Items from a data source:
-=-=-
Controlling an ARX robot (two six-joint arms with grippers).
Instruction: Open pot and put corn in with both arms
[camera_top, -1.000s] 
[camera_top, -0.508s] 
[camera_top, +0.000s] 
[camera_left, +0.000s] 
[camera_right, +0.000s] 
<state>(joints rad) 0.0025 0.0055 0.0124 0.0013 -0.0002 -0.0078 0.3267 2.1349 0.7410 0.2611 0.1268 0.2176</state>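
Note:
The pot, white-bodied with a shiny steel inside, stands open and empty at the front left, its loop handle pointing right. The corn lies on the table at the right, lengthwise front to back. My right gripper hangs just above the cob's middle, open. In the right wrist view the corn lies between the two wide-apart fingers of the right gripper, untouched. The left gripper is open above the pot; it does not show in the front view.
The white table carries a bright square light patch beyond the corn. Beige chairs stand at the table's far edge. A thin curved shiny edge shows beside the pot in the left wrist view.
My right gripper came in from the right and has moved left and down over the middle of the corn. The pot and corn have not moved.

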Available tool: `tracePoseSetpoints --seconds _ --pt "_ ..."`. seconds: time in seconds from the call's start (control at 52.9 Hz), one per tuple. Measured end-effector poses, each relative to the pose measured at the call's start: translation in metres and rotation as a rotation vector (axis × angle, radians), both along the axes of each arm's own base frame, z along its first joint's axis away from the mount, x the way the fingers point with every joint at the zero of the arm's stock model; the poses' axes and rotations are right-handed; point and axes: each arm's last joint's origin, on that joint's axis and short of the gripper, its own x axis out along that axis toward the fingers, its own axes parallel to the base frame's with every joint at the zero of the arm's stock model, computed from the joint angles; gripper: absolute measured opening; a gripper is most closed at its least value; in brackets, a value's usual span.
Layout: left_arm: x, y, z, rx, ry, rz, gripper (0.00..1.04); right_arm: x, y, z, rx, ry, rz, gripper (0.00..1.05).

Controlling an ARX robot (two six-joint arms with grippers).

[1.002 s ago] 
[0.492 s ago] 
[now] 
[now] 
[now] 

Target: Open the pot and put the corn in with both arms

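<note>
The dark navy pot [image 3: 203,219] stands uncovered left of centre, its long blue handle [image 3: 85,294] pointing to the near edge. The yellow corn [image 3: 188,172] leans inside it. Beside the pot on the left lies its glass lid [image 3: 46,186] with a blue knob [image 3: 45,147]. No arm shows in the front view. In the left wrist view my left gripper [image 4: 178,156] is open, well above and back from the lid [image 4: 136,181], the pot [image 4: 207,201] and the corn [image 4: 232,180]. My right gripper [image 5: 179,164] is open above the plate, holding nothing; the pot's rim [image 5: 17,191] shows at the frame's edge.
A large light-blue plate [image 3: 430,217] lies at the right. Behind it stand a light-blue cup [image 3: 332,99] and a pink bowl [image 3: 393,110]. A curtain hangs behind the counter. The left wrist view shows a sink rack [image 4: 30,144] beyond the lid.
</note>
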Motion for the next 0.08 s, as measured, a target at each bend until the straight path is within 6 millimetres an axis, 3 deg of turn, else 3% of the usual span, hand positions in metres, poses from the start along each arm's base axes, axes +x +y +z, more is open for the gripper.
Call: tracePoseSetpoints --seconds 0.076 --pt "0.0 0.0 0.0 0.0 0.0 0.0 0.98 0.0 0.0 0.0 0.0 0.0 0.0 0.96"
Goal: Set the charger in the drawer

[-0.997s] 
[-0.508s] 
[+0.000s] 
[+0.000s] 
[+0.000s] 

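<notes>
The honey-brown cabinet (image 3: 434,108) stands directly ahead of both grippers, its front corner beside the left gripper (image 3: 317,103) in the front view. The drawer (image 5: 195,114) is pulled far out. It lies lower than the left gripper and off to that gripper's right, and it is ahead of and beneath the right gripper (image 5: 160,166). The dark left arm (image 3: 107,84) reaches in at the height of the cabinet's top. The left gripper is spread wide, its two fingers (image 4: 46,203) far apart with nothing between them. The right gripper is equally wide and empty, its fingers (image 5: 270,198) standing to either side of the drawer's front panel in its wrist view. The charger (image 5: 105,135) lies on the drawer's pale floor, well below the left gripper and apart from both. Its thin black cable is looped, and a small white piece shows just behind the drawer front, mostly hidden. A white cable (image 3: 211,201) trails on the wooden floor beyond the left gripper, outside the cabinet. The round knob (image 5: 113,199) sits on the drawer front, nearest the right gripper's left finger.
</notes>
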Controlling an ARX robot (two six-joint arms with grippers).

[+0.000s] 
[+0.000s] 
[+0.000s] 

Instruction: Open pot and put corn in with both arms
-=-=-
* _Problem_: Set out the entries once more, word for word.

* _Exercise output_:
Controlling an ARX robot (two six-joint arms with grippers).
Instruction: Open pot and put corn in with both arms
[camera_top, -1.000s] 
[camera_top, -0.508s] 
[camera_top, +0.000s] 
[camera_left, +0.000s] 
[camera_right, +0.000s] 
<state>(joints rad) 0.0025 0.0055 0.0124 0.0013 -0.0002 -0.0078 0.3267 2.1349 0.7410 0.2611 0.1268 0.2176</state>
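Note:
The pot, white-bodied with a shiny steel inside, stands open and empty at the front left, its loop handle pointing right. The corn lies on the table at the right, lengthwise front to back. My right gripper hangs just above the cob's middle, open. In the right wrist view the corn lies between the two wide-apart fingers of the right gripper, untouched. The left gripper is open above the pot; it does not show in the front view.
The white table carries a bright square light patch beyond the corn. Beige chairs stand at the table's far edge. A thin curved shiny edge shows beside the pot in the left wrist view.
My right gripper came in from the right and has moved left and down over the middle of the corn. The pot and corn have not moved.
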
Available tool: `tracePoseSetpoints --seconds _ --pt "_ ..."`. seconds: time in seconds from the call's start (control at 52.9 Hz), one per tuple. Measured end-effector poses, each relative to the pose measured at the call's start: translation in metres and rotation as a rotation vector (axis × angle, radians), both along the axes of each arm's own base frame, z along its first joint's axis away from the mount, x the way the fingers point with every joint at the zero of the arm's stock model; the poses' axes and rotations are right-handed; point and axes: each arm's last joint's origin, on that joint's axis and short of the gripper, its own x axis out along that axis toward the fingers, its own axes parallel to the base frame's with every joint at the zero of the arm's stock model, computed from the joint angles; gripper: absolute measured opening; a gripper is most closed at its least value; in brackets, a value's usual span.
Layout: left_arm: x, y, z, rx, ry, rz, gripper (0.00..1.04); right_arm: x, y, z, rx, ry, rz, gripper (0.00..1.05).

Controlling an ARX robot (two six-joint arms with grippers).

[1.002 s ago] 
[0.492 s ago] 
[now] 
[now] 
[now] 

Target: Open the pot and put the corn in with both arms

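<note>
The dark navy pot [image 3: 203,219] stands uncovered left of centre, its long blue handle [image 3: 85,294] pointing to the near edge. The yellow corn [image 3: 188,172] leans inside it. Beside the pot on the left lies its glass lid [image 3: 46,186] with a blue knob [image 3: 45,147]. No arm shows in the front view. In the left wrist view my left gripper [image 4: 178,156] is open, well above and back from the lid [image 4: 136,181], the pot [image 4: 207,201] and the corn [image 4: 232,180]. My right gripper [image 5: 179,164] is open above the plate, holding nothing; the pot's rim [image 5: 17,191] shows at the frame's edge.
A large light-blue plate [image 3: 430,217] lies at the right. Behind it stand a light-blue cup [image 3: 332,99] and a pink bowl [image 3: 393,110]. A curtain hangs behind the counter. The left wrist view shows a sink rack [image 4: 30,144] beyond the lid.
</note>
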Motion for the next 0.08 s, as measured, a target at each bend until the straight path is within 6 millimetres an axis, 3 deg of turn, else 3% of the usual span, hand positions in metres, poses from the start along each arm's base axes, axes +x +y +z, more is open for the gripper.
Call: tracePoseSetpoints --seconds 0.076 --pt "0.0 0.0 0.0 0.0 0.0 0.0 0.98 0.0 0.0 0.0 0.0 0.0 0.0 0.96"
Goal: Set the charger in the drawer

[-0.997s] 
[-0.508s] 
[+0.000s] 
[+0.000s] 
[+0.000s] 

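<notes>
The honey-brown cabinet (image 3: 434,108) stands directly ahead of both grippers, its front corner beside the left gripper (image 3: 317,103) in the front view. The drawer (image 5: 195,114) is pulled far out. It lies lower than the left gripper and off to that gripper's right, and it is ahead of and beneath the right gripper (image 5: 160,166). The dark left arm (image 3: 107,84) reaches in at the height of the cabinet's top. The left gripper is spread wide, its two fingers (image 4: 46,203) far apart with nothing between them. The right gripper is equally wide and empty, its fingers (image 5: 270,198) standing to either side of the drawer's front panel in its wrist view. The charger (image 5: 105,135) lies on the drawer's pale floor, well below the left gripper and apart from both. Its thin black cable is looped, and a small white piece shows just behind the drawer front, mostly hidden. A white cable (image 3: 211,201) trails on the wooden floor beyond the left gripper, outside the cabinet. The round knob (image 5: 113,199) sits on the drawer front, nearest the right gripper's left finger.
</notes>
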Controlling an ARX robot (two six-joint arms with grippers).

[+0.000s] 
[+0.000s] 
[+0.000s] 

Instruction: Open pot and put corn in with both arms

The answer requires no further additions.